For the interest of this station, I reckon a PDF papers malformed when it makes n't detect the basic structure of a PDF document
I 've seen a few malicious, malformed PDF papers. The most recent was a malicious swine influenza PDF papers that incorporates another, bening, PDF papers with info about the swine influenza ( obtained from the CDC site ). This 2nd PDF papers is exhibited to misguide the user while the feat runs.

This 2nd PDF papers is XOR-encoded and affixed to the terminal of the malicious PDF papers, doing the malicious PDF papers malformed ( FYI: the PDF file formatting supports embedded files, but this was n't applied here ). A PDF reader like Adobe or Foxit holds no jobs opening this deformed PDF, because it scans a PDF papers for the laggard ( % % EOF ) commencing from the terminal of the papers. Everything that follows this lagger and makes n't adhere to the PDF syntax is but snubbed.
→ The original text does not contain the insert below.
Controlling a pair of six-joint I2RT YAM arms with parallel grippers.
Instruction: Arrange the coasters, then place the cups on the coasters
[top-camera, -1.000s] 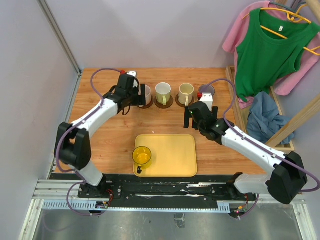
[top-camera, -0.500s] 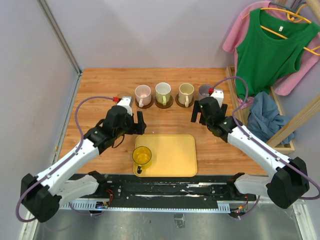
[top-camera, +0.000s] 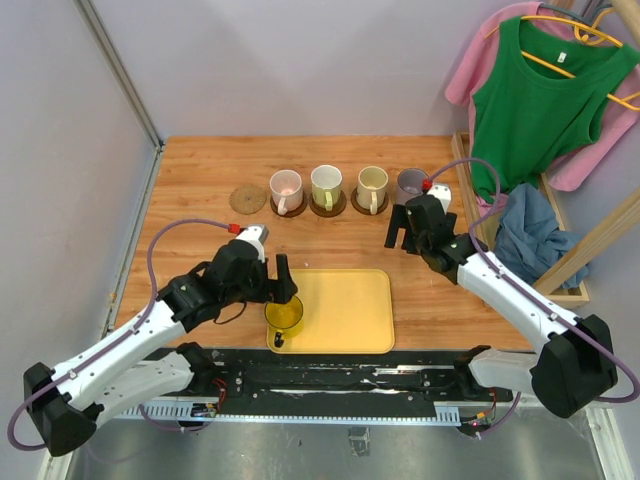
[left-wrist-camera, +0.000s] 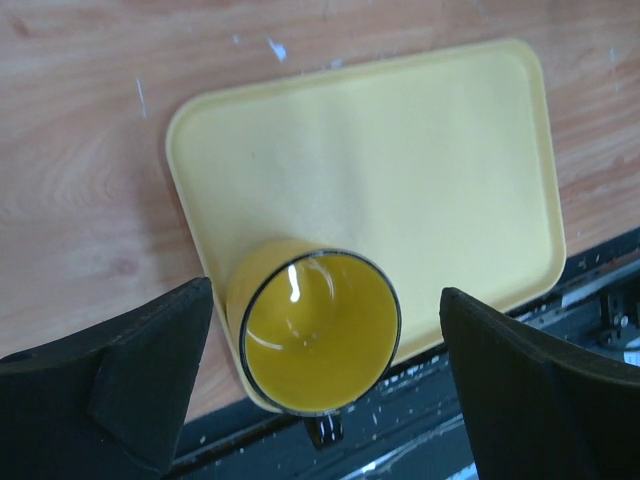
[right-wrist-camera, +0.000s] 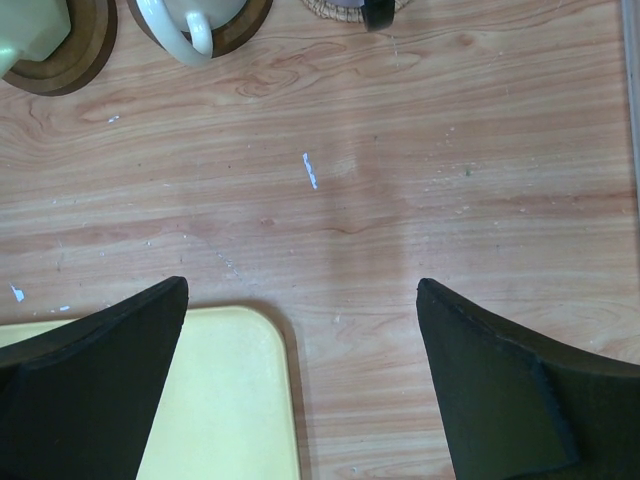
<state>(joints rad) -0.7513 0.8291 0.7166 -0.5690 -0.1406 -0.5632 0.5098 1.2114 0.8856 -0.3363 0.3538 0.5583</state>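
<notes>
Left wrist view: the left tool (left-wrist-camera: 325, 320) stands with jaws wide apart on either side of the yellow cup (left-wrist-camera: 320, 335), not touching it. The cup sits on the near-left corner of the yellow tray (left-wrist-camera: 400, 150). A second ago this tool was at the far row by the pink cup (top-camera: 286, 185), left of which a bare coaster (top-camera: 247, 198) lies. The right tool (top-camera: 404, 236), jaws also spread, hovers near the grey-purple cup (top-camera: 411, 183).
</notes>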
I 've added some new features to my PDF tools
to care malformed PDF papers.
PDFiD
The new version of PDFiD
holds an Surplus option. Like it calls imply, employ it to add redundant analysis data to the PDFiD study. The excess option adds entropy
computations to the study:

For a normal PDF file, anticipate the entire information and the information of bytes inside watercourse objects to be or so the maximum value8.0. This intends that the distribution of byte values is roughly random, which is characteristic of compact and inscribed data.
Outside watercourses objects, the data seems much less random, and the information is much lower, usually around4.0 or5.0.
Stillly, for malformed PDF papers, where data is added without utilizing watercourse objects, the entropy outside watercourse objects is much higher. Here is the study for the malicious swine influenza PDF:

Another datum added to the study by utilizing the Surplus option is for the end-of-file marker % % EOF.
The `` % % EOF '' line references the figure of times % % EOF looks in the papers ( to a higher degree once usually points incremental updates
`` After last % % EOF '' numbers the figure of bytes after the last % % EOF. This value will be not be zero when data holds been affixed.
pdf-parser
The old versions of pdf-parser
output very much of `` todo 10 data ( an indicant of misshapen PDF data ) when they parse a distorted PDF papers. I 've suppresed this doings, you 'll necessitate to utilize option Long-winded to enable it from now on, should you involve it. Since I firstly apply PDFiD to check a PDF papers before applying pdf-parser, I make n't view the `` todo '' output relevant anymore, as PDFiDs information and % % EOF study will say me if a PDF papers is malformed.

But the other new option in pdf-parser, -extract, is more important. Representative:
pdf-parser.py -extractpayload.binmalformed.pdf
This option will pull all malformed data frommalformed.pdf and indite it to registerpayload.bin, giving you easy admission to the embedded load.
Samples
You can download a normal and malformed Hullo Cosmos PDF file here
to get adjusted with my updated tools. 4096 random bytes hold been affixed to the terminal of the PDF papers to do it malformed.
Here is a last representative when the entropy computing can be handy even if the load is stored inside a watercourse object:

The ground the full information and information of bytes inside watercourse objects is really low here, is that this malicious PDF papers holds a warhead with a really long, uncompressed NOP-sled ( to a higher degree one million times 090 ).